A Strategic alliance with Samsung C&T Corporation (“Samsung”) with the potential to provide cornerstone financing for Baomahun project, capable of satisfying a significant portion of the total Baomahun financing needs
When contacted the Country Manager of Cluff Gold Sierra Leone Alusine Jalloh said that the company has completed exploration operations within the Baomahun Concession area after several years and believes there is huge gold potential for mining operations.
He said according to the feasibility study of the exploration there is maximum deposit of gold within the Cluff Gold concession area and the company is determined to commence mining after the completion of negotiations with the government for a mining lease agreement.

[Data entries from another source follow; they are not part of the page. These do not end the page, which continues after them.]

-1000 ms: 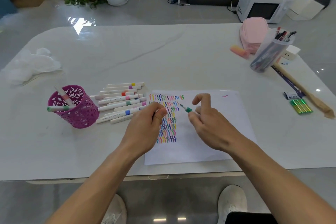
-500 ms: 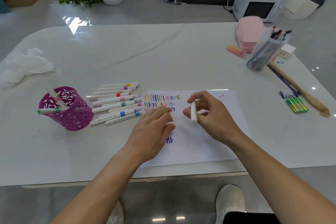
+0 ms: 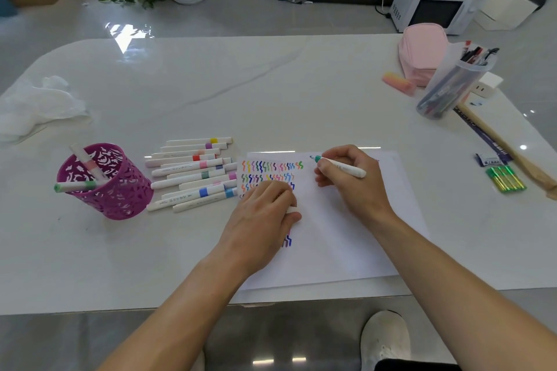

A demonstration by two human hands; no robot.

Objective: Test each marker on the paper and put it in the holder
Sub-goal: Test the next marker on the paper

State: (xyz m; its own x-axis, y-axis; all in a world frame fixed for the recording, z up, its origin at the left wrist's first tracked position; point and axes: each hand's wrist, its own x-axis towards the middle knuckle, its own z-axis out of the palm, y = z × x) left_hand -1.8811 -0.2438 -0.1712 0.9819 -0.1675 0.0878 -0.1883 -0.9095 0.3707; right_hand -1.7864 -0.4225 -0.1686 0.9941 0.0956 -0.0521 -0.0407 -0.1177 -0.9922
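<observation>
1 marker (image 3: 349,169) slantwise, tip far-L

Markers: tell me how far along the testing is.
Done: two markers sit in the purple holder; squiggles cover the upper left of the paper. In hand: right hand holds a green marker to the paper, left hand a white cap. Left: the marker pile beside it.

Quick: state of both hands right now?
Left hand: holds a white marker cap, resting on the paper.
Right hand: grips the green marker, tip at paper.
</observation>
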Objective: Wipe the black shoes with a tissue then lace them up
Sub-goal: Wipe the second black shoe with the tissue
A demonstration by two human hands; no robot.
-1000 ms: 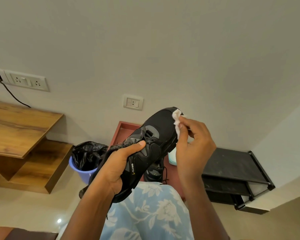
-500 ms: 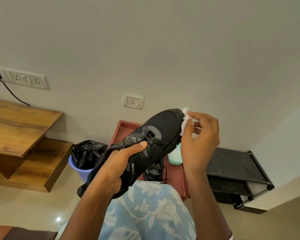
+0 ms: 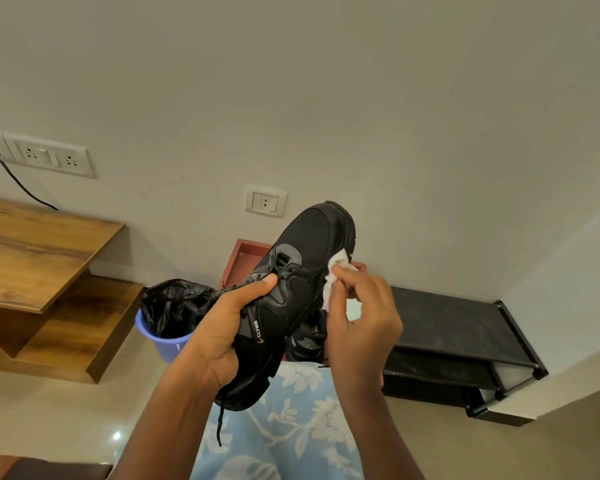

He said two major events occurred this year that resulted in staff reduction. The first was the completion of exploration work within the Baomahun concession area and the second was the sharp decline of the price of gold world-wide. Those two happened almost at the same time and hence the company was forced to reduce its workforce.
The Country Manager of Cluff Gold also said that despite the slump in the price of gold around the world, which seriously affected the company’s operations in Burkina Faso, “we remain committed and determined to start mining gold at Baomahun.”
He expressed gratitude to the local community for supporting Cluff Gold operations over the years within the Valunia Chiefdom and assured them of continuous collaboration for a successful investment that will create foreign direct investment for economic growth and sustainable development of the country.